After knife-wielding assailants dressed in black killed 29 people and injured 143 at the train station [in Kunming] on Saturday, shocking the nation with an act of unfathomable terror, Chinese authorities appeared eager to change the subject, Andrew Jacobs reports for the New York Times:
On Tuesday, upbeat coverage of the annual gathering of Communist Party leaders, which begins Wednesday in Beijing, dominated the website of nearly every news media outlet; reports that the police had just apprehended the remaining three suspects in the rampage was relegated to a brief dispatch issued by the state-run Xinhua news service.
Apart from releasing the name of the man said to be the ringleader of the “terrorist gang” from China’s far west Xinjiang region, the authorities have yet to provide details about the assailants, like names or hometowns or what might have prompted the six men and two women to carry out what the state news media calls China’s 9/11.
“It’s quite clear the government is trying to kill the story, deny it any air and shift attention elsewhere,” said James Leibold, a professor at La Trobe University in Australia who studies China’s ethnic policies.
Analysts outside China say the lack of transparency — as well as the authorities’ efforts to thwart reporting by foreign journalists in Xinjiang — impedes any meaningful examination of the motivating factors behind such bloodshed, including the possibility that religious restrictions, discrimination or draconian security measures in the region might be stoking Uighur discontent, Jacobs adds.
“When you think about the coverage of the Boston Marathon bombings, the American media immediately talked to the relatives of the suspects, helping the broader public understand how isolated these individuals were from the mainstream Muslim community,” said Prof.
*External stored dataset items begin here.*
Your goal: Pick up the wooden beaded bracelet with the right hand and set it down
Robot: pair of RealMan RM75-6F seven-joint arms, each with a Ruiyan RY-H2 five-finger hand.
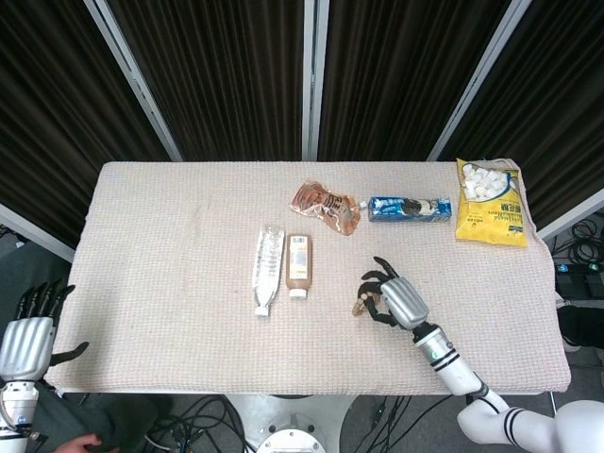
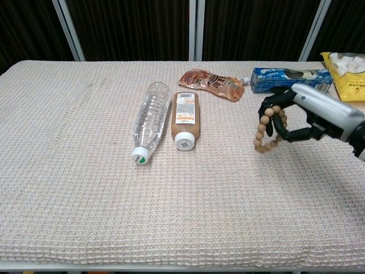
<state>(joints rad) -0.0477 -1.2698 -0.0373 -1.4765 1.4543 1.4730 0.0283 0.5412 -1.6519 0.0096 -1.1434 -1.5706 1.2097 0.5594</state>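
Note:
The wooden beaded bracelet (image 2: 266,131) hangs in the air from the dark fingers of my right hand (image 2: 311,116), well above the beige tablecloth (image 2: 85,171). In the head view the same right hand (image 1: 396,299) is raised to the right of the brown bottle, with a few beads of the bracelet (image 1: 360,303) showing at its left side. My left hand (image 1: 28,332) hangs off the table's left front corner, fingers spread, holding nothing.
A clear plastic bottle (image 2: 148,121) and a brown bottle (image 2: 185,119) lie side by side mid-table. Behind them are a brown pouch (image 2: 210,83), a blue snack tube (image 2: 292,79) and a yellow marshmallow bag (image 2: 347,67) at the far right.

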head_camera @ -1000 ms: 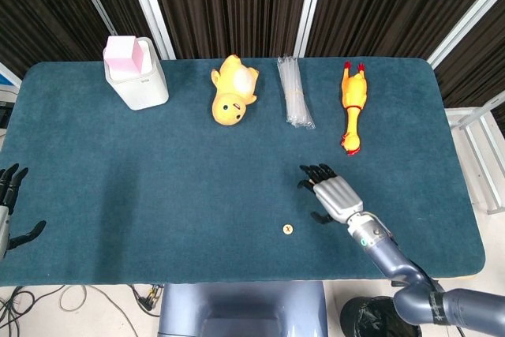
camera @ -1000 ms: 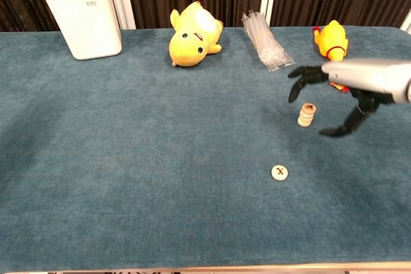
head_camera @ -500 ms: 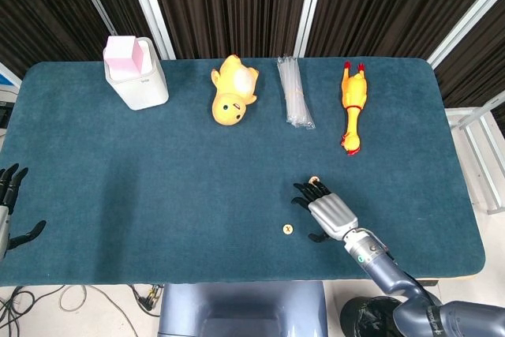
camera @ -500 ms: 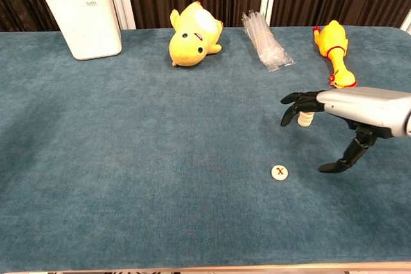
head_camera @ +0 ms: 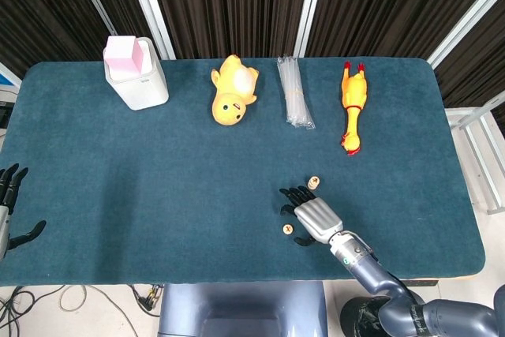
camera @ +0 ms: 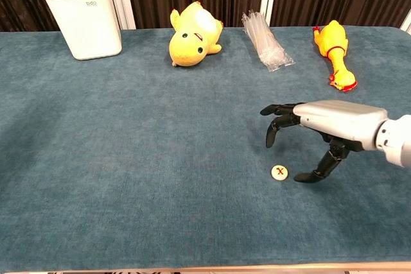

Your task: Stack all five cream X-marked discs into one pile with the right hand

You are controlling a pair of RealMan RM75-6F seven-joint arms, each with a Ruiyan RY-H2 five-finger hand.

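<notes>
Right hand hides the disc pile in chest view; head view shows the pile just beyond the fingertips, its count too small to tell. Left hand is only in head view, cut off at the left edge, fingers spread, holding nothing. White bin far left has a pink box sticking out; box top is cropped in chest view. Right hand hovers w/ fingers spread and curved, empty, thumb tip just right of the lone disc, near side of table. Far side, left to right: yellow duck toy, clear straw pack, rubber chicken.
</notes>
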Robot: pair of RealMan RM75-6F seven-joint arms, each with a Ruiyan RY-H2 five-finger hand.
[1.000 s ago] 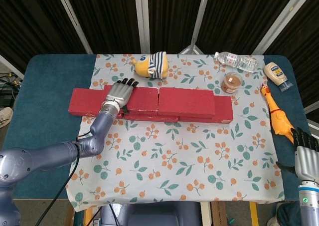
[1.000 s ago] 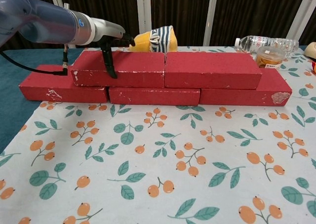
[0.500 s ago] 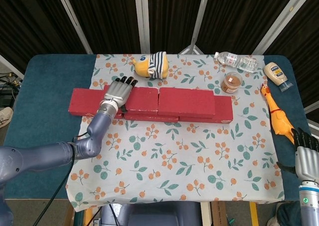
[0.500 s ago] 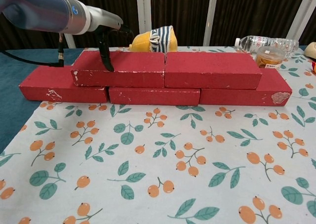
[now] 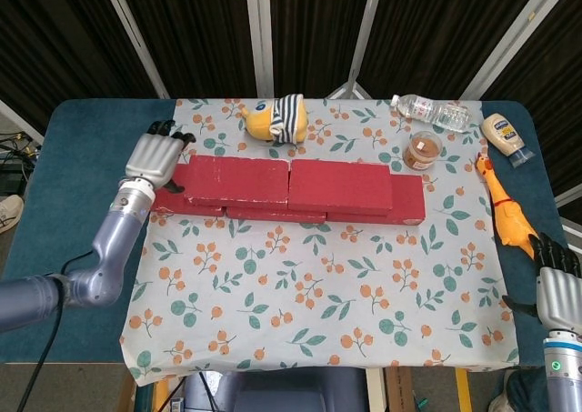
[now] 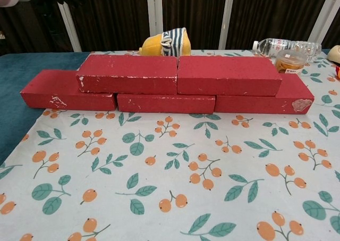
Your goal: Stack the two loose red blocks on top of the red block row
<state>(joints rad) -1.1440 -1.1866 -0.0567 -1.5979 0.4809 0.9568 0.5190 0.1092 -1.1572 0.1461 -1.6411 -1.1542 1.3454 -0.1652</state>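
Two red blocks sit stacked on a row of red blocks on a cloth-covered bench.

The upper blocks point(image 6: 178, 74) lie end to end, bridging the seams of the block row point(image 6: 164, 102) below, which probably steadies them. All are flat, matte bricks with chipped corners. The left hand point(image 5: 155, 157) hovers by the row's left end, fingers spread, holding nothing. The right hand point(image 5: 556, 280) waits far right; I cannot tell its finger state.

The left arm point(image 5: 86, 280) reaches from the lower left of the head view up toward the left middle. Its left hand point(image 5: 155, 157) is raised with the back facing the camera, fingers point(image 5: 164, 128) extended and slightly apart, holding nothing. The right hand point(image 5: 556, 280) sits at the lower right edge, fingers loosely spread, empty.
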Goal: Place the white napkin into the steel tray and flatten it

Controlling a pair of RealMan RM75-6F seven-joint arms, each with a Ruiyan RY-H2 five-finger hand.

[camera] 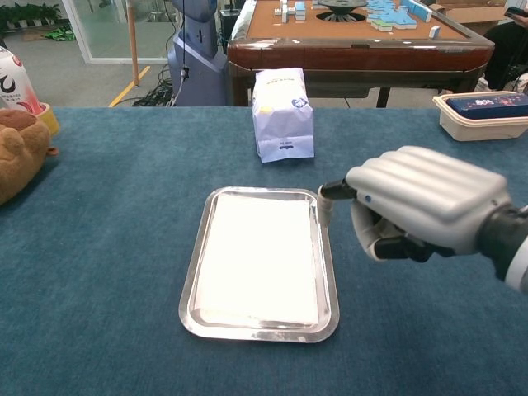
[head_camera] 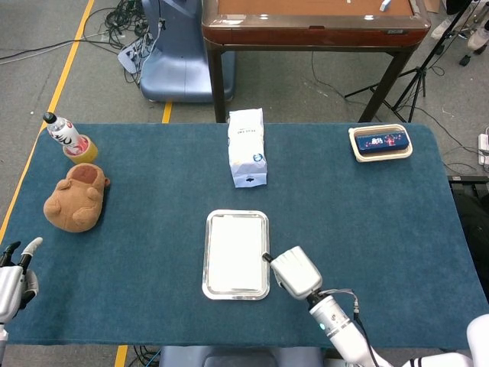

Dru C. Gladney, an anthropologist at Pomona College in California who studies Xinjiang. “By not providing more information, the government gives support to the stereotype that all Uighurs are terrorists.”
Wang Lixiong, a scholar who is one of the few Chinese intellectuals to openly criticize the government’s ethnic policies, said censorship and the lack of honest discourse about the problems in Xinjiang were self-defeating. In an essay posted online Monday, he said the government must also be held accountable for the cycle of violence that he predicted would one day lead to all-out conflict between Han and Uighur. He also urged his compatriots to look past the official talk and their own anti-Uighur attitudes and bigotry to understand what drives the mounting bloodshed.
“Of course we condemn such acts of terrorism, but we must recognize that many of them spring from ethnic oppression,” he said in a phone interview. “If we don’t solve the problem of oppression, but instead continue it, in the end we will be completely defeated.”